## [Instructions for the task]
Filter these entries down to the lines that hold the word "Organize", and show each of them.

## [Records supplied]
────────

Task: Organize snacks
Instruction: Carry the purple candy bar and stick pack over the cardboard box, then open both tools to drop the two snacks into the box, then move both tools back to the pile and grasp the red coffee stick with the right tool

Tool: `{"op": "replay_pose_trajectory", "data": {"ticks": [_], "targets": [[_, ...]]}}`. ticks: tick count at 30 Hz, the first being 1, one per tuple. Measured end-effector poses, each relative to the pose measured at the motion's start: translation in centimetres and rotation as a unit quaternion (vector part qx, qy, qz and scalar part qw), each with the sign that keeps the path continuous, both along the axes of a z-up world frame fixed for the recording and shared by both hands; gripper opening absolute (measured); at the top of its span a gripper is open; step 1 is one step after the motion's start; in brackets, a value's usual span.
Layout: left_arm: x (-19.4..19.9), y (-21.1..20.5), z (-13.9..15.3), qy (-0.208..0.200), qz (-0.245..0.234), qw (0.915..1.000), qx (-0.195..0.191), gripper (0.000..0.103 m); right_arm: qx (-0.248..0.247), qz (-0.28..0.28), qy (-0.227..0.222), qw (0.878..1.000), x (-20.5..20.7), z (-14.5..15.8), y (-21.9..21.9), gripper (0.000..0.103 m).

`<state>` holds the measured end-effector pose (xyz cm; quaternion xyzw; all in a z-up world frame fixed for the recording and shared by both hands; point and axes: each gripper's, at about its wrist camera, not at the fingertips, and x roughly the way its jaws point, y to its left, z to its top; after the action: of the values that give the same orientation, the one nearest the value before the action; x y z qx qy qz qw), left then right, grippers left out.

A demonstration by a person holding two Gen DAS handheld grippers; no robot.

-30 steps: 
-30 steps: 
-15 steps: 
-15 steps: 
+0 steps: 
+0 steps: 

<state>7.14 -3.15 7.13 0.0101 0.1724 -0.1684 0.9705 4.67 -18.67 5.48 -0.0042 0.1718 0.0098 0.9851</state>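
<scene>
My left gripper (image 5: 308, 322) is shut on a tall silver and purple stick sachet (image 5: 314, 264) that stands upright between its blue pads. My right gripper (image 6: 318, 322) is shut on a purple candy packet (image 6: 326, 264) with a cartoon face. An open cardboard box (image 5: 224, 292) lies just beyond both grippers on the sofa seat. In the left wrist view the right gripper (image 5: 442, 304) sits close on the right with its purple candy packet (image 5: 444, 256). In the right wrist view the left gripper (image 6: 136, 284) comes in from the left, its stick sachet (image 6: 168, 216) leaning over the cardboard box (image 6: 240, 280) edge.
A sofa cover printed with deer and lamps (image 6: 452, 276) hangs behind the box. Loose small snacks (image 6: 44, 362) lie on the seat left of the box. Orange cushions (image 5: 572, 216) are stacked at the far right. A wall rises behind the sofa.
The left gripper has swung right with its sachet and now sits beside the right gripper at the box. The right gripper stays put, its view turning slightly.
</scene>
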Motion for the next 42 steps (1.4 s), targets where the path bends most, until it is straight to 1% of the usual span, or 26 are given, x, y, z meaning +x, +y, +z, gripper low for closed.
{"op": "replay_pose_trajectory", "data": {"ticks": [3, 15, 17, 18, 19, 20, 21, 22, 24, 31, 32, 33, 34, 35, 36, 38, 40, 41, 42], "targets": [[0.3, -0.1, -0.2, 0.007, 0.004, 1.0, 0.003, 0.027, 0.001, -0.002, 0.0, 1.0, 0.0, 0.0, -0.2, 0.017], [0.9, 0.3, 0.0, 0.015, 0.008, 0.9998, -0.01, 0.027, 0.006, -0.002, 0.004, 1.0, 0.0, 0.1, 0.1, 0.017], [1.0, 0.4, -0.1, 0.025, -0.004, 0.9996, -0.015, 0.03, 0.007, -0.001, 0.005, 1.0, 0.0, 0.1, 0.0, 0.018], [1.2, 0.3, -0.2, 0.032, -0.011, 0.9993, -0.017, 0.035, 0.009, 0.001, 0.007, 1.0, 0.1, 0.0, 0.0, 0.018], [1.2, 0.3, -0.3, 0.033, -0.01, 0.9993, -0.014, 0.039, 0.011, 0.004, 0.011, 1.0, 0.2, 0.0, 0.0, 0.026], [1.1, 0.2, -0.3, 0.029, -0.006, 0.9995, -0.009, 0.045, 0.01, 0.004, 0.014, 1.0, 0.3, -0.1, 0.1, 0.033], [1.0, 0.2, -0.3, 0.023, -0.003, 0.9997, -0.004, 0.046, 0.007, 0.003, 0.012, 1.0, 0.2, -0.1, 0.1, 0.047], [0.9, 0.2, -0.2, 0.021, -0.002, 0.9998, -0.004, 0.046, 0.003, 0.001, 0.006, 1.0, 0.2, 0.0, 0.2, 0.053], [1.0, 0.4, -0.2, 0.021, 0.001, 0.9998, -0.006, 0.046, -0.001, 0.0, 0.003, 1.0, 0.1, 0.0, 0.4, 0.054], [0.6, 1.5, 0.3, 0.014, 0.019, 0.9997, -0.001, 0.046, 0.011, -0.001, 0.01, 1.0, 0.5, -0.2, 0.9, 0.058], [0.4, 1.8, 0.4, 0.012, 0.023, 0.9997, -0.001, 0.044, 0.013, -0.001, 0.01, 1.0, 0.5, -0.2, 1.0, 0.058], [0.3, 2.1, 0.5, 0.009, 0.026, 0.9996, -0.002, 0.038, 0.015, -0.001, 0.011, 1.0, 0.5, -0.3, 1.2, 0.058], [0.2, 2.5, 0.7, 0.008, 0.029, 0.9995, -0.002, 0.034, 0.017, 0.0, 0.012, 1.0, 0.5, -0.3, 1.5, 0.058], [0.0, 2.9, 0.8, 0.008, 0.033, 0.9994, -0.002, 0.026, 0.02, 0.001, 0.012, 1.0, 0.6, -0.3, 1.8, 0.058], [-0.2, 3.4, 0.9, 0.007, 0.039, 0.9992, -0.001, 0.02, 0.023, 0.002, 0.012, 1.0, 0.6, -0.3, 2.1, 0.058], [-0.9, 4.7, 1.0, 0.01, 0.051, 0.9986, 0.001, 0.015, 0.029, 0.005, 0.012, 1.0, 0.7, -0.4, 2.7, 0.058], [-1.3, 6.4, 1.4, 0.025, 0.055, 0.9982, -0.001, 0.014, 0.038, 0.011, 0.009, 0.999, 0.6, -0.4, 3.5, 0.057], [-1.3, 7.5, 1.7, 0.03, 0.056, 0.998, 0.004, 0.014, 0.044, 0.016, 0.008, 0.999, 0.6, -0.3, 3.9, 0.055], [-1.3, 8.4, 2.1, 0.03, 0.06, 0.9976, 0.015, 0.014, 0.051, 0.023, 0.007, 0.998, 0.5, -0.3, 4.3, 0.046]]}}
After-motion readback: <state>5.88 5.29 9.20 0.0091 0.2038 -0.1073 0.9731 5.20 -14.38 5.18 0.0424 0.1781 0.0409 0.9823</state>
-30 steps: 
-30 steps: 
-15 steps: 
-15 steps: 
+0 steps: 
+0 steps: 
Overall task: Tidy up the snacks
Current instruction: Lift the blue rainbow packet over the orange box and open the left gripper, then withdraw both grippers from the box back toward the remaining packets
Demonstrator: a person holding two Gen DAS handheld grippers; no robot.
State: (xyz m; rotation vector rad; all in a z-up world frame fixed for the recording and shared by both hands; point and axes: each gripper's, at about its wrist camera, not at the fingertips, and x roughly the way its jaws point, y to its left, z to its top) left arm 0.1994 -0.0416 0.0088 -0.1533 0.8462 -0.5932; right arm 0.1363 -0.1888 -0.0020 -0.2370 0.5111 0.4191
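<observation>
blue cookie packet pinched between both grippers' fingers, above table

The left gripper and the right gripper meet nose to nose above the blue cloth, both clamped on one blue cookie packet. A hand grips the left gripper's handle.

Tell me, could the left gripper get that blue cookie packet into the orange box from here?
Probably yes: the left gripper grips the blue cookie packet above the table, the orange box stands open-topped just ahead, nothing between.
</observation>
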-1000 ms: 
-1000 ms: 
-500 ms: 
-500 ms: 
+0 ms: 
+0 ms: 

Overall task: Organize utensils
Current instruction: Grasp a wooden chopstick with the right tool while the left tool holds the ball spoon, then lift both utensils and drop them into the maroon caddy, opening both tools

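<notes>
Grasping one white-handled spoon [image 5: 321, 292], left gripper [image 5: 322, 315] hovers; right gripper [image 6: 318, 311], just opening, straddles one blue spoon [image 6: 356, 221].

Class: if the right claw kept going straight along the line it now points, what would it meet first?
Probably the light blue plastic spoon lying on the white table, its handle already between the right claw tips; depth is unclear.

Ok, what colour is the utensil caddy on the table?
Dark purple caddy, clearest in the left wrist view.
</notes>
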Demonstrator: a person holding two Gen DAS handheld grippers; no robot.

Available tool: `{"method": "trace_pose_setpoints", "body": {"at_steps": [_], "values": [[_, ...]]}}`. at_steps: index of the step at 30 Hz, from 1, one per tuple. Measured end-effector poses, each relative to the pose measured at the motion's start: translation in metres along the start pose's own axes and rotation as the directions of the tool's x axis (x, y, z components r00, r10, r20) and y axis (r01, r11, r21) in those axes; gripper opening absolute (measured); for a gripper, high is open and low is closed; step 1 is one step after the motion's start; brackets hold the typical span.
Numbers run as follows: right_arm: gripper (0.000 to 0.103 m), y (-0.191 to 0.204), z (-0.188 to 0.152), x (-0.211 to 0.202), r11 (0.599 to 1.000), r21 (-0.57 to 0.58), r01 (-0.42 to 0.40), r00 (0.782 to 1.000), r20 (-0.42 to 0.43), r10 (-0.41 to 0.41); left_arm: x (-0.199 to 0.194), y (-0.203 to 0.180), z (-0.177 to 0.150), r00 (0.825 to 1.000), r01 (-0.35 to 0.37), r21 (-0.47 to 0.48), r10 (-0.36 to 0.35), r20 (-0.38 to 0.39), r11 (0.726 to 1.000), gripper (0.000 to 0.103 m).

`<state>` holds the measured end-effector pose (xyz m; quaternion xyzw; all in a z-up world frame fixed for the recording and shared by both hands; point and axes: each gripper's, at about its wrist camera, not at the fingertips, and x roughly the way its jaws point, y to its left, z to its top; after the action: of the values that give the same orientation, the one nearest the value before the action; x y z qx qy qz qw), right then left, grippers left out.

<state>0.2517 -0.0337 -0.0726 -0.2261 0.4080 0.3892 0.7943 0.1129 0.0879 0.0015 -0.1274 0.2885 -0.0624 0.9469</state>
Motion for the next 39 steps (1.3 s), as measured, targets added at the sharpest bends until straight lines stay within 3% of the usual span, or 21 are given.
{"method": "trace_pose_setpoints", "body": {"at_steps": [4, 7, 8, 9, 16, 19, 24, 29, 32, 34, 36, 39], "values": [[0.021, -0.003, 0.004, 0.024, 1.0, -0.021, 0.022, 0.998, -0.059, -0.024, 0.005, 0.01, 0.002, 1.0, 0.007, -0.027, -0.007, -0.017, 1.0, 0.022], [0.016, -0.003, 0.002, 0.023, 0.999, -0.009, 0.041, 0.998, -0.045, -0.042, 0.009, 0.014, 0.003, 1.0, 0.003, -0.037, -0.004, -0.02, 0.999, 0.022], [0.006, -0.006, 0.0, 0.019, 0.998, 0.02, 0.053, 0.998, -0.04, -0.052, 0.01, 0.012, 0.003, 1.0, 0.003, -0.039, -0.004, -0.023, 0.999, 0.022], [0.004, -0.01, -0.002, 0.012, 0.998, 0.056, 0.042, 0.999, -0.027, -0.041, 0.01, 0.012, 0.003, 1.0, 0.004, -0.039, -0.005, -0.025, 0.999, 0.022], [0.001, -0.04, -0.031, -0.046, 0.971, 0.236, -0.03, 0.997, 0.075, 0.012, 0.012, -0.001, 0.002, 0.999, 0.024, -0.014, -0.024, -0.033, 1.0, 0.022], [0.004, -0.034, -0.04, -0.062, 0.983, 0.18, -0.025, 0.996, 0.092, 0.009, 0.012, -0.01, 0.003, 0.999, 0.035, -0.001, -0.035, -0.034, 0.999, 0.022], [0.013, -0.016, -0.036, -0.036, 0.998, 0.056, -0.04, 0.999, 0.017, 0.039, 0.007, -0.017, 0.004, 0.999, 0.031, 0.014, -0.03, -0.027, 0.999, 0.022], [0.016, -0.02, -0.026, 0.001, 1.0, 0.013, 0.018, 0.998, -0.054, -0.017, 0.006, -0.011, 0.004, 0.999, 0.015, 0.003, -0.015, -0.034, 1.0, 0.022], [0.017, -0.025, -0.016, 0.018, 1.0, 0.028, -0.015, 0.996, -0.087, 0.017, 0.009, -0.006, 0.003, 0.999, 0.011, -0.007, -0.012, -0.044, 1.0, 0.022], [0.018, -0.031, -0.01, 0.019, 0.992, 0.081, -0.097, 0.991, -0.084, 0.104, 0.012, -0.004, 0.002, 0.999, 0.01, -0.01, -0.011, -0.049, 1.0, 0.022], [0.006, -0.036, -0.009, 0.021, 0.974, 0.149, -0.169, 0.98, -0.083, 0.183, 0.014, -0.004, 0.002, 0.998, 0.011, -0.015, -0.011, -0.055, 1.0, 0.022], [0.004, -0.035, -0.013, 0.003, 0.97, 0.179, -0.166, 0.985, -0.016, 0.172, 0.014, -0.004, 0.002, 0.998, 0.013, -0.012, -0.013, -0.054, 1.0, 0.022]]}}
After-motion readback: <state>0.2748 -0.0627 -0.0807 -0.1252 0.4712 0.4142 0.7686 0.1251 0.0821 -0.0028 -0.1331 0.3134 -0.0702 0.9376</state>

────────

## [Written solution]
Task: Organize snacks
Overall task: Organize utensils

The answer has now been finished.